Objective 11: A Beautiful City
Perth should capitalise on and be sensitive to its beautiful natural setting and its heritage, and seek beauty in every aspect of its design. It should strive to:
- build on the positive relationship between the City’s street grid and its strong natural setting, nestled beneath Mount Eliza alongside Perth Water and bound on the east by the Swan River;
- achieve the highest standard of design and sensitivity to place for all buildings and spaces in the City;
- acknowledge that (only) special buildings and locations call for exceptional, “iconic” buildings;
- recognising the climate of Perth, use water to enhance the ambience of the City, and trees to provide beauty and shade from the sun and places of landscaped and natural beauty; and
- acknowledge the importance of grand spaces, vistas and axes in the planning and location of key buildings, spaces and objects.

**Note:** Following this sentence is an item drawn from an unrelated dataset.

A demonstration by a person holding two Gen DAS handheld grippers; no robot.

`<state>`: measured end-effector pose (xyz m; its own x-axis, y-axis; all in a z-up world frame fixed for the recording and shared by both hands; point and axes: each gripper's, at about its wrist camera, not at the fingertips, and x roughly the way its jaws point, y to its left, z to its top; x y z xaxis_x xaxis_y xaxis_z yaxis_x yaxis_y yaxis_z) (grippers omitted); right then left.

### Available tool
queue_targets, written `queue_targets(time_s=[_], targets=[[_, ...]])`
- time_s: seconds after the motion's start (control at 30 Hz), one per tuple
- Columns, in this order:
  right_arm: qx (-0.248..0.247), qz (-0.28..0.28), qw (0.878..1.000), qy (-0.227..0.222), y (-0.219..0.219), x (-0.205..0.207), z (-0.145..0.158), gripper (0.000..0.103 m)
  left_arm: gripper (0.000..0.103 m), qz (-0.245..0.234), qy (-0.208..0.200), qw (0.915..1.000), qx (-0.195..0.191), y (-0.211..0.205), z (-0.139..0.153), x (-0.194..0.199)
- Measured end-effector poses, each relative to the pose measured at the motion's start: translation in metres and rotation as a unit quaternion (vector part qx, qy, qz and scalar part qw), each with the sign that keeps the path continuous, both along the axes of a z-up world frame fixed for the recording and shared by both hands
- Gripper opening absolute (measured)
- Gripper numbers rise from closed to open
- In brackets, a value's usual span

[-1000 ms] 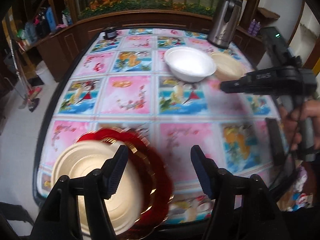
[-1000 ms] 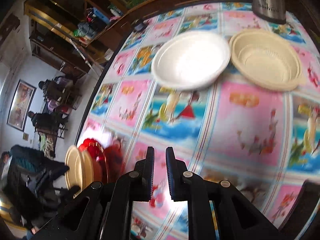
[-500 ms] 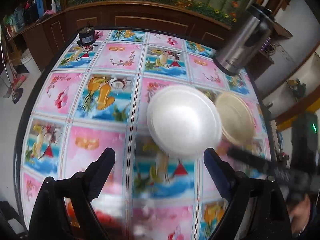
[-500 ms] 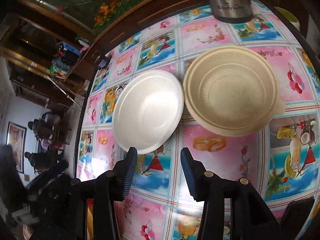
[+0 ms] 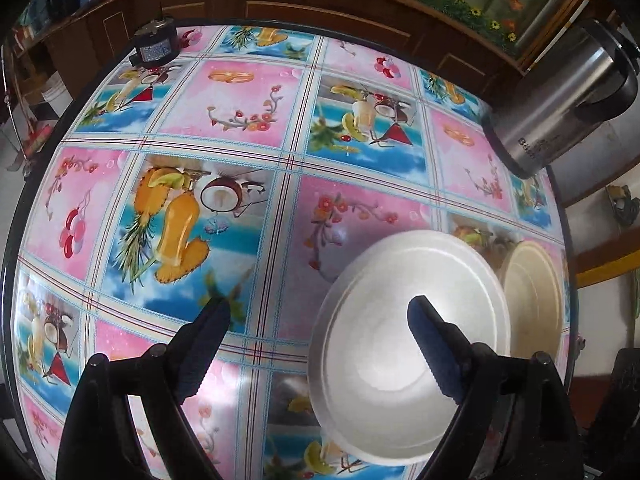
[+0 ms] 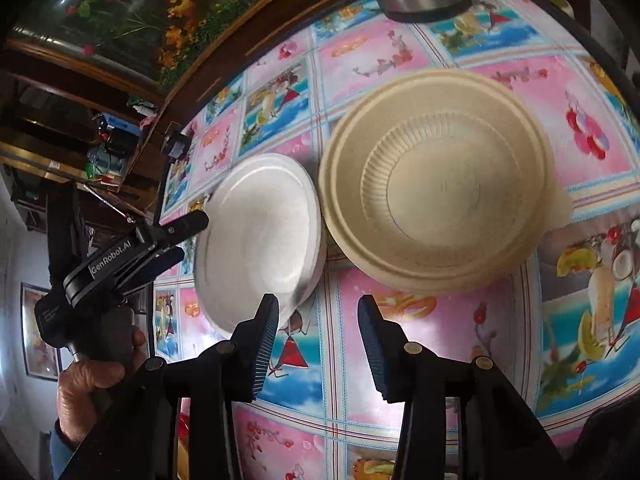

Objective 12: A Planning System to Provide Excellent Outcomes for the Capital City
Perth, as the Capital City of the State, needs special arrangements for its planning and development. These arrangements must recognise that the State government is a major stakeholder together with the City of Perth, and that the capital belongs to all Western Australians. Consequently:
- important decisions that affect the planning and development of the Capital City should be made by a new, independent planning body that represents the State government, the City of Perth and all citizens of the State;
- this body should be responsible for preparing and maintaining an overall vision for the capital city and a strategic framework for its development, in consultation with all stakeholders and the community as a whole;
- the location and scope of all major projects must be considered holistically, in relation to an agreed strategic framework plan or, in the absence of one, in the context of a full investigation of the impacts on the city and on competing uses for sites under consideration;
- all major projects must be subjected to extensive and ongoing public scrutiny before being finally locked in.